[tor-bugs] #9183 [Onionoo]: Avoid parsing server descriptors more than once
Tor Bug Tracker & Wiki
blackhole at torproject.org
Sun Jun 30 20:23:56 UTC 2013
#9183: Avoid parsing server descriptors more than once
-------------------------+--------------------------------------------------
Reporter: karsten | Owner: karsten
Type: enhancement | Status: new
Priority: major | Milestone:
Component: Onionoo | Version:
Keywords: | Parent:
Points: | Actualpoints:
-------------------------+--------------------------------------------------
In the past 48 hours, Onionoo's hourly cronjob have taken between 6 and 61
minutes.

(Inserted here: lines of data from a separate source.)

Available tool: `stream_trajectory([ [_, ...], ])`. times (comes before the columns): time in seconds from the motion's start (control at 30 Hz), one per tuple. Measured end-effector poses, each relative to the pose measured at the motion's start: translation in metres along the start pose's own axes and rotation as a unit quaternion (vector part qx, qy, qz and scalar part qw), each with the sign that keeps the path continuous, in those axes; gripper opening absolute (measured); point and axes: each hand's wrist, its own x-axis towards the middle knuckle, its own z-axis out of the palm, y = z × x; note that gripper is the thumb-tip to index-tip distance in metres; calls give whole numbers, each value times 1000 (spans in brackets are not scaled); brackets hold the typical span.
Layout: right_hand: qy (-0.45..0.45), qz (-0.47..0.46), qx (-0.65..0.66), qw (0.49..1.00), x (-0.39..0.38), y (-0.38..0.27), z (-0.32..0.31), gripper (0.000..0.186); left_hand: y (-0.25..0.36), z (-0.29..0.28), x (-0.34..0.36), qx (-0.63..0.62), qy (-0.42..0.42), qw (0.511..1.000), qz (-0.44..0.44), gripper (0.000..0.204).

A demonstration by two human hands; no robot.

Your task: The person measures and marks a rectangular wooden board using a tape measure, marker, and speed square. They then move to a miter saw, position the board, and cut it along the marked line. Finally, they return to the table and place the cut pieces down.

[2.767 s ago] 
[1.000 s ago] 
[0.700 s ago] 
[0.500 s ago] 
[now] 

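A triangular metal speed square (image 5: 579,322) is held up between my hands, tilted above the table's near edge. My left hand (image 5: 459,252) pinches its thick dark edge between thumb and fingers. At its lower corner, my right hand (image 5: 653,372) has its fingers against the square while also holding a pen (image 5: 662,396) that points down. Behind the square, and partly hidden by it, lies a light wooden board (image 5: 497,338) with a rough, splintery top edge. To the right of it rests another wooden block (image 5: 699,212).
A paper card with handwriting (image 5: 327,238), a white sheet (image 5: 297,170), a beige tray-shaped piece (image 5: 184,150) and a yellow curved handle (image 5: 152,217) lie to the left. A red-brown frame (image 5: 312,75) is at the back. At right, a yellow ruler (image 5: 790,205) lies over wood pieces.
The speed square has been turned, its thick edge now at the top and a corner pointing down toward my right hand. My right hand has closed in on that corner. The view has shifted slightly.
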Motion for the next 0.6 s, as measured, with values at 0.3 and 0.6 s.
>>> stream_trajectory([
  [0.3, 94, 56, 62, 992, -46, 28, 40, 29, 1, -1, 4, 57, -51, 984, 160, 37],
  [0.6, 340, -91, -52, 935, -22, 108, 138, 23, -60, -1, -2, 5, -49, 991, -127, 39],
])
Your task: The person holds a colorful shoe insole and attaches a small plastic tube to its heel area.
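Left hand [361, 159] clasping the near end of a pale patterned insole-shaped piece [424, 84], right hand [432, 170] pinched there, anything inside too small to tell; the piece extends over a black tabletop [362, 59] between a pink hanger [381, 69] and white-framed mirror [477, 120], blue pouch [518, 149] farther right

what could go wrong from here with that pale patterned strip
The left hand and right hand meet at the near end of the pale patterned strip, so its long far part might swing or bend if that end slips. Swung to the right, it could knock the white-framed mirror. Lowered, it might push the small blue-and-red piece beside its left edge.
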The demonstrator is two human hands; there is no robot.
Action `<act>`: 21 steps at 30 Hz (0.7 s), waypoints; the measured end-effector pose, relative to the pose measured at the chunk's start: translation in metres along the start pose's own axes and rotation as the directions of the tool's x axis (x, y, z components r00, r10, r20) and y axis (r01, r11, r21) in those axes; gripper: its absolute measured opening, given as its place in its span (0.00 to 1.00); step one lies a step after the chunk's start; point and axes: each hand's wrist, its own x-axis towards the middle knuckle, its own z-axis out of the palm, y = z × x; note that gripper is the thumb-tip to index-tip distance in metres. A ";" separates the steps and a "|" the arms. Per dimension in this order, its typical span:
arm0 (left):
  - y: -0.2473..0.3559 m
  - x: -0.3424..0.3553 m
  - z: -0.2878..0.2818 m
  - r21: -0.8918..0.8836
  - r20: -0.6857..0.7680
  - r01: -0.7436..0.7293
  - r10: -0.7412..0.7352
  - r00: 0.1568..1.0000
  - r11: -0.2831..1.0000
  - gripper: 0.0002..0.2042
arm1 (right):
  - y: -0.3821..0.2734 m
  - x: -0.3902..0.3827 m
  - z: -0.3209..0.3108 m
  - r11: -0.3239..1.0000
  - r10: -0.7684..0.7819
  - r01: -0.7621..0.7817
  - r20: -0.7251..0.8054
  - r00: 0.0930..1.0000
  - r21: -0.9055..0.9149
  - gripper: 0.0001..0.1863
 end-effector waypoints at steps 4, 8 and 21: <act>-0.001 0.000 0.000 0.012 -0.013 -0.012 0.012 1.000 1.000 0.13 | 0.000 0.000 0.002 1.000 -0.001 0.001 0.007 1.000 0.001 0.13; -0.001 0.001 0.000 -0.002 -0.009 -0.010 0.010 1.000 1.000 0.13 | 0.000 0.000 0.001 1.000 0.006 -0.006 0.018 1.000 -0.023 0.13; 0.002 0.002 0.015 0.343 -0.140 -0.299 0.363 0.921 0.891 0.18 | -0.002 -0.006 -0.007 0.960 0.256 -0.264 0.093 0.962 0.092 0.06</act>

The latter number is particularly problematic, because two
cronjobs must not overlap, in theory.
An analysis of substeps shows that I/O-heavy steps have highest variance.
For example, relay and bridge server descriptors are parsed in three
places in the code, which takes between 0:16 and 18:18 minutes, between
0:08 and 22:34 minutes, and between 0:11 and 14:30 minutes.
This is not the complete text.